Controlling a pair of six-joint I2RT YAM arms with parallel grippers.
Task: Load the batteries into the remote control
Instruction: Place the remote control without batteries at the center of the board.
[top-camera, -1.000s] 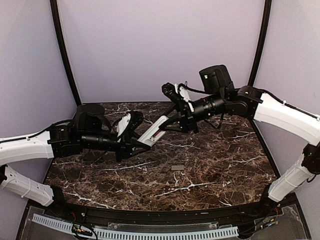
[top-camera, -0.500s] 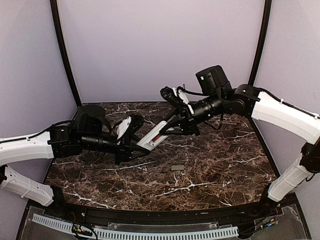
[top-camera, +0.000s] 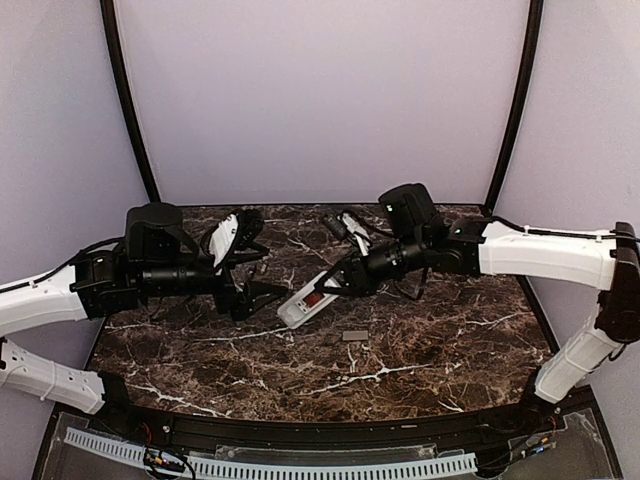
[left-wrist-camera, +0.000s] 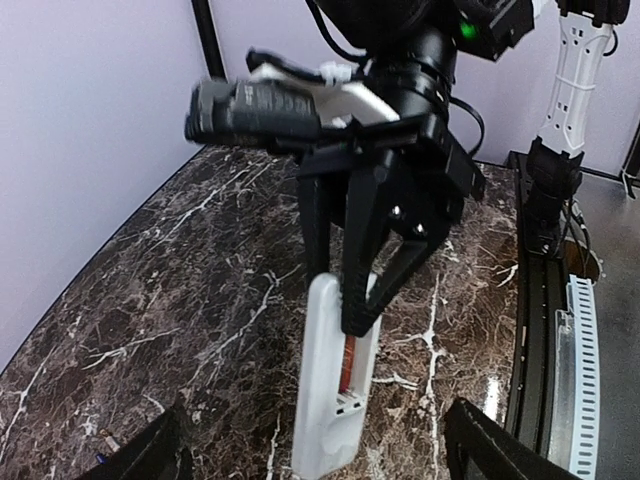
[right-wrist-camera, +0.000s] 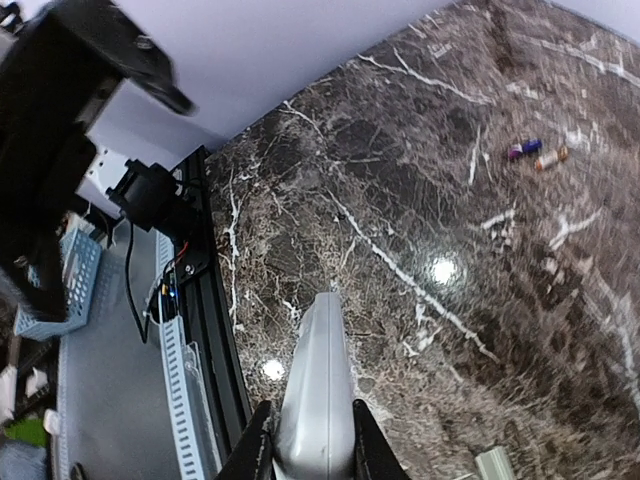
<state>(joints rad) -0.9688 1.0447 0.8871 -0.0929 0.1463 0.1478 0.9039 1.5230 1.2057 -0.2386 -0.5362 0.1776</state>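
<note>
Evidently mid-loading: right gripper (top-camera: 336, 284) clamps the remote (top-camera: 304, 301), compartment upward; left gripper (top-camera: 257, 263) gapes empty just beside it. Next, it must fetch the batteries (right-wrist-camera: 526, 150), lying well apart.

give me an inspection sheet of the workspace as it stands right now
surface: dark marble table, white veins, a few glare spots
job's things: remote control tilted, back recess open with red showing inside; two batteries lying side by side on the marble, apart from it
clutter: small flat cover piece lying alone on the marble
grippers: left gripper open, holding nothing, near the remote's lower end; right gripper shut on the remote's upper end
cables: black cable looping by the right wrist; none seen on the marble
surroundings: lilac walls, black posts, white slotted duct along the near edge
</note>
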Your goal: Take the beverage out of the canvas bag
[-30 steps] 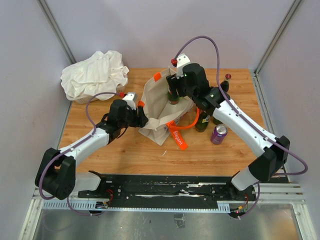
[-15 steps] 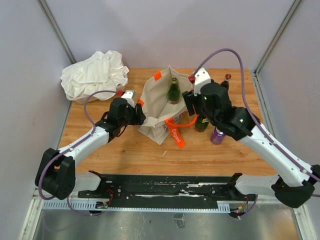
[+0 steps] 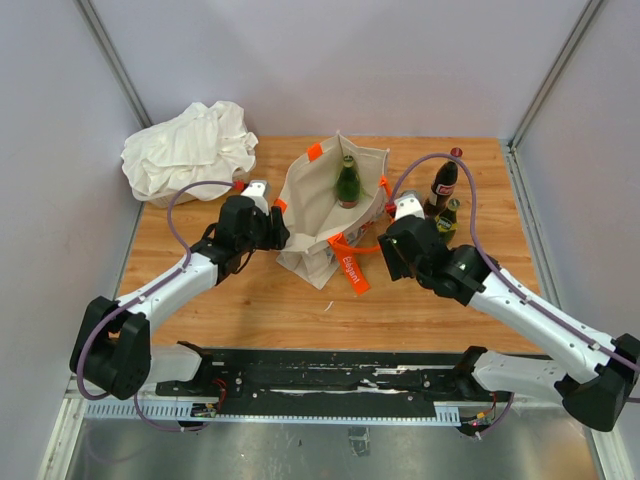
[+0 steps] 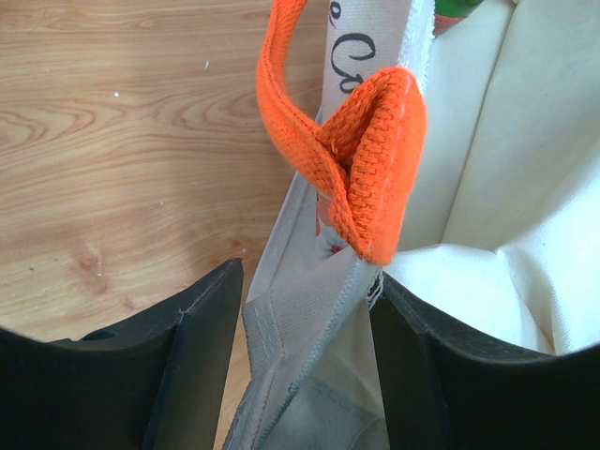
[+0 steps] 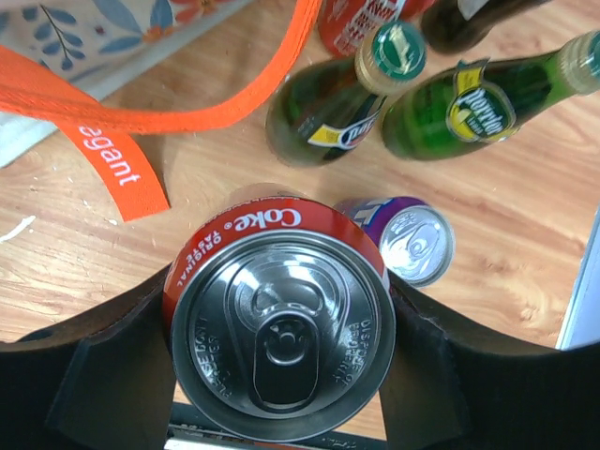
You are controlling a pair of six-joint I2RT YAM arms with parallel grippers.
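Note:
The cream canvas bag (image 3: 322,205) with orange handles stands open at the table's middle, with a green bottle (image 3: 347,182) upright inside. My left gripper (image 3: 276,228) is shut on the bag's left rim. In the left wrist view the rim fabric (image 4: 314,337) sits between my left gripper's (image 4: 305,281) jaws, below an orange handle (image 4: 361,159). My right gripper (image 3: 393,258) is outside the bag, just right of it. In the right wrist view my right gripper (image 5: 278,314) is shut on a red Coke can (image 5: 278,333), held upright above the wood.
A cola bottle (image 3: 443,183) and a green bottle (image 3: 447,215) stand right of the bag. Below the held can are two green bottles (image 5: 333,108) (image 5: 478,103), a purple can (image 5: 412,242) and the orange strap tag (image 5: 117,167). A white cloth heap (image 3: 190,148) lies far left.
My right arm has come up out of the bag and swung toward the near right, now holding the Coke can. The green bottle in the bag is uncovered. My left gripper has kept its hold.

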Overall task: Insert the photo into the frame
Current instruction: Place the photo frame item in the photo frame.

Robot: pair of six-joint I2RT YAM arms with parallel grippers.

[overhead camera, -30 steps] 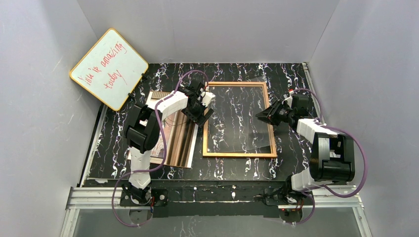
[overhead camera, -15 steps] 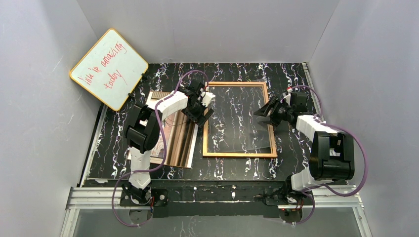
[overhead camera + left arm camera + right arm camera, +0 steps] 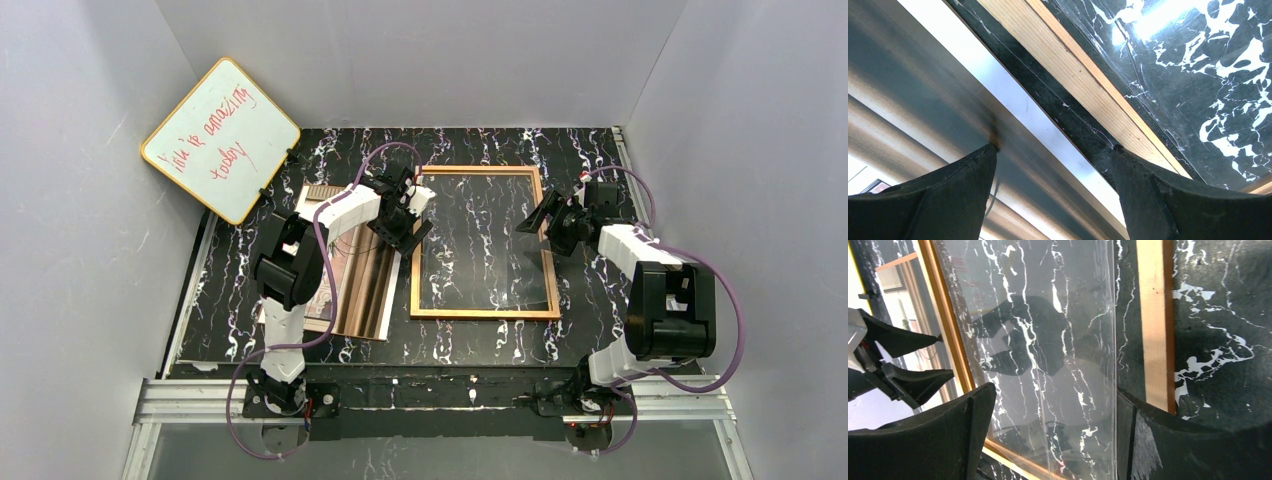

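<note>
The frame [image 3: 485, 313], orange-brown wood with a clear pane [image 3: 480, 240], lies flat mid-table. To its left lies the photo [image 3: 365, 290], partly hidden by my left arm. My left gripper [image 3: 414, 224] is open and hovers low over the photo's right edge beside the frame's left rail. In the left wrist view its fingers [image 3: 973, 185] straddle the photo [image 3: 923, 75] and the dark gap next to the frame [image 3: 1073, 65]. My right gripper [image 3: 540, 222] is open over the frame's right rail [image 3: 1153, 315]. The pane [image 3: 1048, 315] lies under it, held by nothing.
A yellow-edged whiteboard [image 3: 220, 140] with red writing leans against the left wall at the back. Grey walls close in three sides. The black marbled table [image 3: 590, 160] shows around the frame. My left gripper [image 3: 898, 365] shows across the pane in the right wrist view.
My right gripper has opened from nearly shut and shifted slightly toward the back, off the pane's right edge. The left arm, the photo and the frame have not moved.
</note>
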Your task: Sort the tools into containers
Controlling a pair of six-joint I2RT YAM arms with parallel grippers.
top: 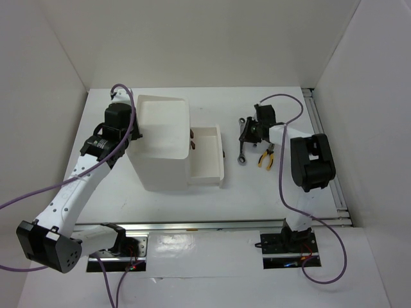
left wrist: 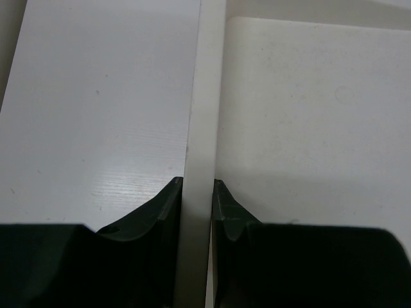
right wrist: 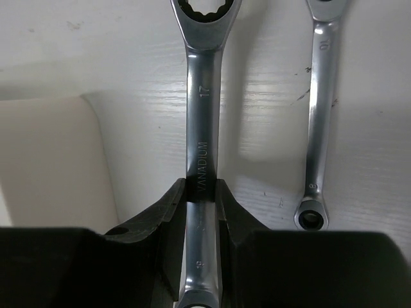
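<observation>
My right end effector (right wrist: 200, 187) grips a wrench (right wrist: 200, 96), left end effector (left wrist: 198, 185) pinches the box wall (left wrist: 205, 90); next I reckon it goes left into the drawer (top: 207, 168)

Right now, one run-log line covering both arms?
left hand: shut on box wall | right hand: shut on wrench | second wrench: on table | drawer: open

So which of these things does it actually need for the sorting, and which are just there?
For the job: held wrench, second wrench, yellow-handled pliers, white box, its open drawer.
Just there: purple cable, metal rail.
</observation>
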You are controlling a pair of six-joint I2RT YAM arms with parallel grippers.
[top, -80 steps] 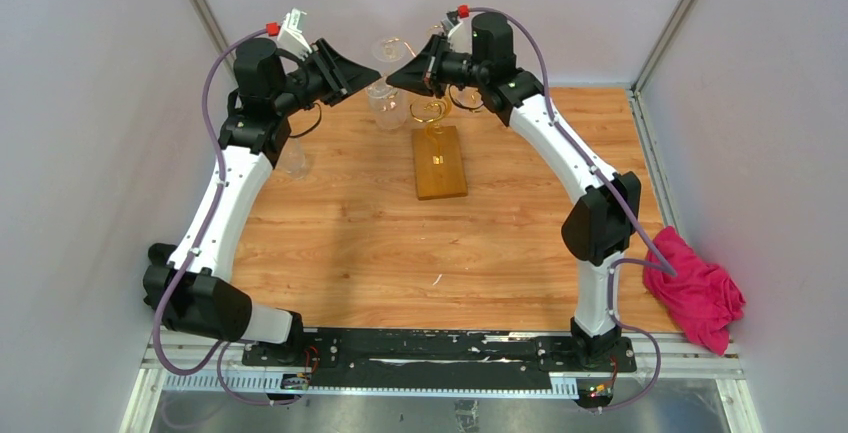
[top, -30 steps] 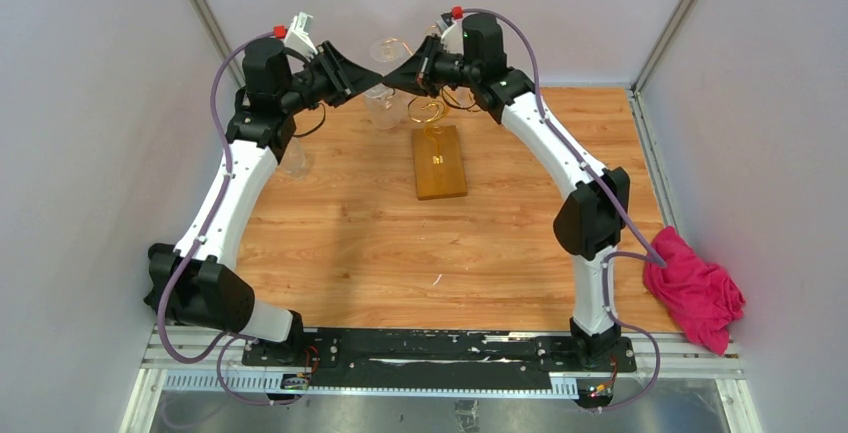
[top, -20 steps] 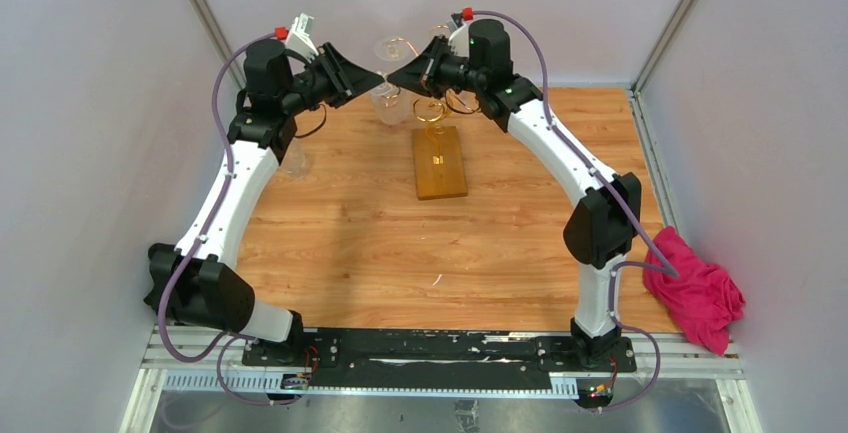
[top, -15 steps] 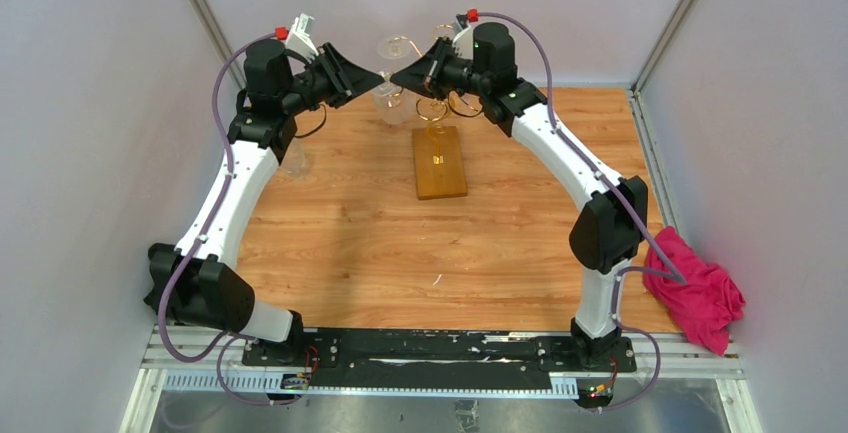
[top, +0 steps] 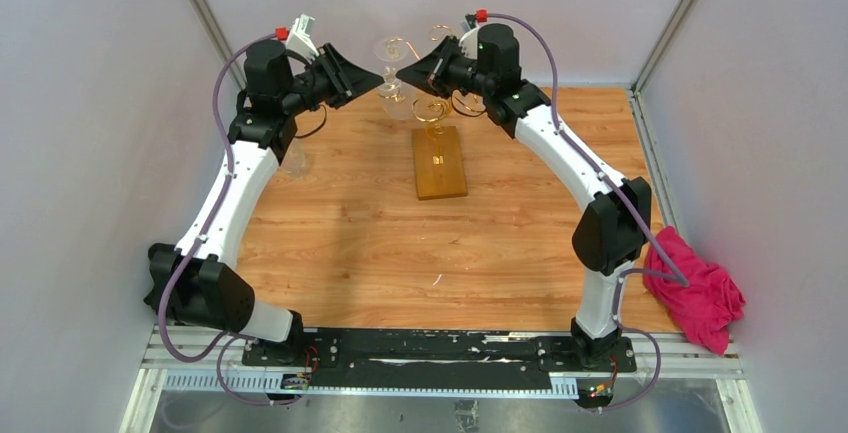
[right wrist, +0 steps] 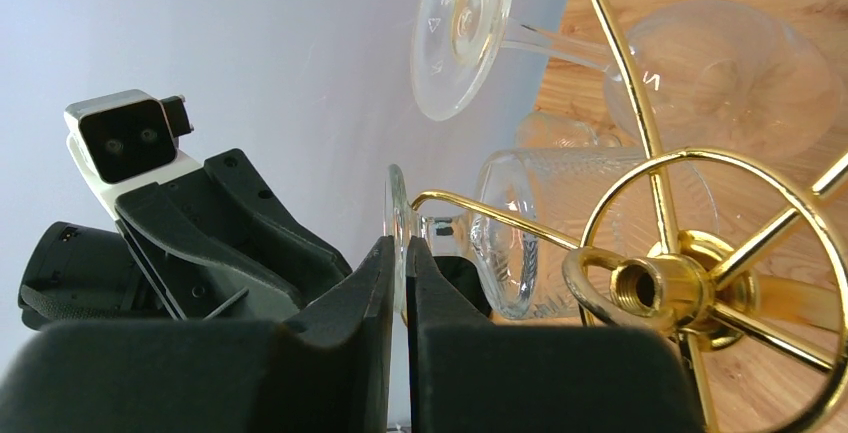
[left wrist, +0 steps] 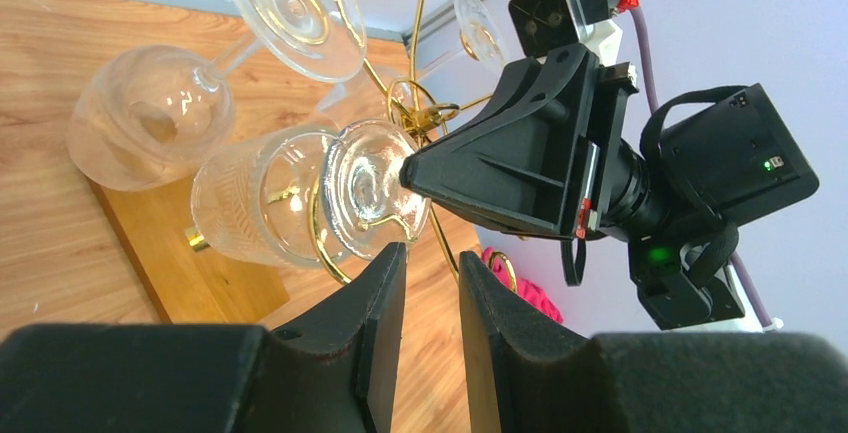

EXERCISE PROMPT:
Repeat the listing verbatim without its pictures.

COMPLETED TASK:
Controlling a pair of six-joint I2RT YAM arms with parallel grippers.
Task: Load the batteries into the remote control
Instruction: Place the remote control without batteries at the center of the board.
[top-camera, -1.000s] 
[top-camera, -0.500s] 
[top-camera, +0.000s] 
[left-wrist-camera, +0.000s] 
[right-wrist-camera, +0.000s] 
<state>(joints rad) -0.9688 1.0447 0.8871 -0.0929 0.1463 0.1478 0.9039 1.5230 1.2057 -0.2386 -0.5362 0.1776</state>
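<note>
Evidently mid-loading: right gripper (top-camera: 336, 284) clamps the remote (top-camera: 304, 301), compartment upward; left gripper (top-camera: 257, 263) gapes empty just beside it. Next, it must fetch the batteries (right-wrist-camera: 526, 150), lying well apart.

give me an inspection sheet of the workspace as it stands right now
surface: dark marble table, white veins, a few glare spots
job's things: remote control tilted, back recess open with red showing inside; two batteries lying side by side on the marble, apart from it
clutter: small flat cover piece lying alone on the marble
grippers: left gripper open, holding nothing, near the remote's lower end; right gripper shut on the remote's upper end
cables: black cable looping by the right wrist; none seen on the marble
surroundings: lilac walls, black posts, white slotted duct along the near edge
</note>
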Your goal: Take the beverage out of the canvas bag
[-30 steps] 
[-15 steps] 
[+0 steps] 
[+0 steps] 
[+0 steps] 
You are controlling a pair of six-joint I2RT YAM arms with parallel grippers.
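Note:
The cream canvas bag (image 3: 322,205) with orange handles stands open at the table's middle, with a green bottle (image 3: 347,182) upright inside. My left gripper (image 3: 276,228) is shut on the bag's left rim. In the left wrist view the rim fabric (image 4: 314,337) sits between my left gripper's (image 4: 305,281) jaws, below an orange handle (image 4: 361,159). My right gripper (image 3: 393,258) is outside the bag, just right of it. In the right wrist view my right gripper (image 5: 278,314) is shut on a red Coke can (image 5: 278,333), held upright above the wood.
A cola bottle (image 3: 443,183) and a green bottle (image 3: 447,215) stand right of the bag. Below the held can are two green bottles (image 5: 333,108) (image 5: 478,103), a purple can (image 5: 412,242) and the orange strap tag (image 5: 117,167). A white cloth heap (image 3: 190,148) lies far left.
My right arm has come up out of the bag and swung toward the near right, now holding the Coke can. The green bottle in the bag is uncovered. My left gripper has kept its hold.
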
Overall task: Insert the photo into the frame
Current instruction: Place the photo frame item in the photo frame.

Robot: pair of six-joint I2RT YAM arms with parallel grippers.

[overhead camera, -30 steps] 
[overhead camera, -15 steps] 
[overhead camera + left arm camera + right arm camera, +0 steps] 

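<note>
The frame [image 3: 485, 313], orange-brown wood with a clear pane [image 3: 480, 240], lies flat mid-table. To its left lies the photo [image 3: 365, 290], partly hidden by my left arm. My left gripper [image 3: 414, 224] is open and hovers low over the photo's right edge beside the frame's left rail. In the left wrist view its fingers [image 3: 973, 185] straddle the photo [image 3: 923, 75] and the dark gap next to the frame [image 3: 1073, 65]. My right gripper [image 3: 540, 222] is open over the frame's right rail [image 3: 1153, 315]. The pane [image 3: 1048, 315] lies under it, held by nothing.
A yellow-edged whiteboard [image 3: 220, 140] with red writing leans against the left wall at the back. Grey walls close in three sides. The black marbled table [image 3: 590, 160] shows around the frame. My left gripper [image 3: 898, 365] shows across the pane in the right wrist view.
My right gripper has opened from nearly shut and shifted slightly toward the back, off the pane's right edge. The left arm, the photo and the frame have not moved.
</note>
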Your task: Sort the tools into containers
Controlling a pair of six-joint I2RT YAM arms with parallel grippers.
top: 
left wrist: 
right wrist: 
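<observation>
My right end effector (right wrist: 200, 187) grips a wrench (right wrist: 200, 96), left end effector (left wrist: 198, 185) pinches the box wall (left wrist: 205, 90); next I reckon it goes left into the drawer (top: 207, 168)

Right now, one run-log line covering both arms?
left hand: shut on box wall | right hand: shut on wrench | second wrench: on table | drawer: open

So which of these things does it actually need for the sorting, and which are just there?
For the job: held wrench, second wrench, yellow-handled pliers, white box, its open drawer.
Just there: purple cable, metal rail.
</observation>
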You are controlling a pair of six-joint I2RT YAM arms with parallel grippers.
[top, -80 steps] 
[top, -30 steps] 
[top, -20 steps] 
[top, -15 steps] 
[top, +0 steps] 
[right wrist, +0 steps] 
[left wrist, +0 steps] 

The answer given here is complete.